Effects of nicotine on Hippocampal-Dependent Learning

Nicotine can modulate several different types of hippocampus dependent learning and some of these effects change as nicotine administration transitions from acute to chronic and to withdrawal from chronic treatment. Numerous studies have investigated the effects of acute nicotine on learning and memory (e.g., [94–99]). Results from multiple studies have consistently demonstrated an enhancing effect of acute nicotine on the hippocampus-dependent contextual and trace fear conditioning, but not on the hippocampus-independent cued fear conditioning. There is also evidence suggesting that this effect is mediated by high affinity β2-containing nAChRs [100]. However, there is one study demonstrating a deficit in contextual fear conditioning as a result of acute nicotine injection [101]. This differential result may be a result of the different route of nicotine administration, species used, and the inverted-U dose response for nicotine [97]. Acute nicotine also enhanced other hippocampus-dependent learning. For example, Kenney and Gould [102] used a context pre-exposure paradigm in which the animals were given exposure to the context prior to receiving immediate shocks in the same contexts and found that acute nicotine enhanced the contextual preexposure effect. Furthermore, acute nicotine enhanced hippocampus-dependent spatial object recognition but resulted in deficits in the hippocampus-independent novel object recognition [89]. Finally, there is also evidence suggesting that acute nicotine improves spatial learning in Morris Water Maze [103, 104] and enhances spatial working memory in Radial Arm Maze [105–107].

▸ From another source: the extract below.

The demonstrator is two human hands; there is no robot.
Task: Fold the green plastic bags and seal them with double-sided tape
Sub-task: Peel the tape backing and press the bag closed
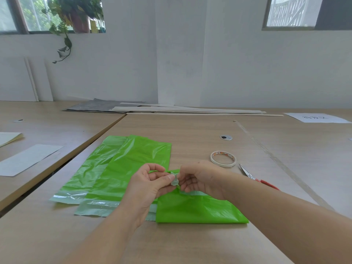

While acute nicotine may model the initial effects of nicotine use, continuous nicotine administration can be used to investigate the chronic effects of nicotine on learning. Multiple studies have shown that chronic nicotine does not affect hippocampus-dependent fear conditioning [87, 88, 90–92] or spatial object recognition (Kenney et al., 2011). However, there is evidence showing that chronic nicotine administration enhances spatial working memory [103, 108, 109], but at least one study showed impaired spatial working memory with chronic administration [110]. This differential result might also arise from the differential chronic nicotine administration regimens used in these studies. For example, studies that found improved spatial working memory with chronic administration used repeated injections of nicotine [103, 108, 109], but Scerri et al. [110] found deficits in spatial memory with continuous administration of nicotine. Due to nicotine’s short half-life in animals [111], it is possible that these two administration regimens may yield different results. While chronic nicotine was found to have no effects on hippocampus-dependent fear conditioning, withdrawal from chronic nicotine resulted in a deficit in the same form of learning [87–92]. In smokers, nicotine withdrawal-associated cognitive deficits may contribute to the high levels of relapse [45, 46, 51]. In sum, nicotine may initially enhance cognition but with continued use tolerance can develop and cognitive deficits emerge with cessation of treatment. These changes may contribute to nicotine addiction as even the pro-cognitive effects can lead to the formation of maladaptive drug-context association that support drug-seeking behavior [44, 47, 82, 90].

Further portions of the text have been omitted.